Take a look, and feel free to give any feedback on either the site or the photos...

www.cp-photo.co.uk

Cheers


----------



## mtiffany (Aug 22, 2010)

Very nice!  i like the black contrast!  

im just starting up my site and it has the sorta same categories and such.  how much traffic do you usually get and how many sales do you make?  I don't have the option on my site to purchase photos but i would like to get to that point but i am not too sure about how many people would be interested in actually buying my photographs...


----------



## sbunting108 (Sep 4, 2010)

I love the web design very simple and easy to use


----------



## flea77 (Sep 4, 2010)

Excellent start to your site!

Allan


----------



## stanthemanchan (Sep 12, 2010)

Overall, you've got some really nice pictures and the site is laid out very simply and concisely. I have a couple of thoughts:

1. Not a big fan of the "Papyrus" font.  It looks pretty dated and out of place.  If you're going to have a simple site, don't go all crazy with the typography.  Keep it simple and consistent.

2. I noticed a few places where you took a picture of the same thing but from a slightly different position or a different crop.  Like there's two pictures of the surfer dude but one's a yellow colour and one's black and white.  This happens the most in the "Coasts" gallery. I think you should pick the strongest one or two pictures of each and remove the duplicates.
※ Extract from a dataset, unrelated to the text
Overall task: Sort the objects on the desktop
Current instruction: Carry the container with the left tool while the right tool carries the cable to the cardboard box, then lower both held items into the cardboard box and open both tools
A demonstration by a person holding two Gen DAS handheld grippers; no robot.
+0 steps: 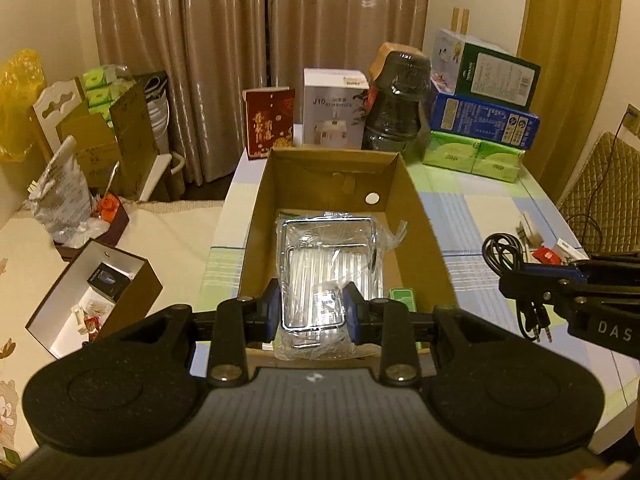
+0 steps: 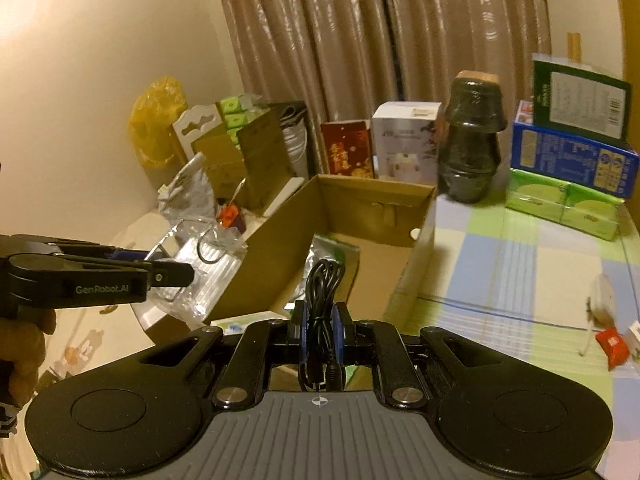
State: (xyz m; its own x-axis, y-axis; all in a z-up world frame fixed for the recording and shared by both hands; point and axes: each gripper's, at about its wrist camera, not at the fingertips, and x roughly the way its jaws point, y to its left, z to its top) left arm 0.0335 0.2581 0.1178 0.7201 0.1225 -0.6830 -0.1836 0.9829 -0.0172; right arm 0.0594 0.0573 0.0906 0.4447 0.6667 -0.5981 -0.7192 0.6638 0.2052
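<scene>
Between the left tongs (image 1: 311, 312) (clamped): wrapped rack (image 1: 320, 264), over the box (image 1: 424, 240).

**A crowded room under warm yellow light**

Long beige curtains (image 1: 260, 52) with a shiny surface hang closed at the back of the room. The walls (image 2: 92, 60) are plain and cream-coloured. A second, golden curtain (image 1: 572, 40) hangs at the right side. The table (image 1: 492, 216) is covered with a checked cloth in pale green, blue and cream. Beside it, at the right, stands a chair with a quilted olive cover (image 1: 600, 188). On the left a white carved chair back (image 1: 56, 100) rises behind stacked cardboard boxes (image 1: 116, 136), near a yellow plastic bag (image 1: 18, 100). The light is dim and yellowish.
</scene>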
3. Put some thought into the sequencing of the pictures in the gallery.  Not just the subject but also the tonality.  There should be more of a progression from cold tones to warm tones, or vice versa.  Right now it's all over the place.

Just my humble opinion.


----------



## charlesying (Sep 15, 2010)

I liked the graphics but something is missing in your website it doesnt seem to be professional


----------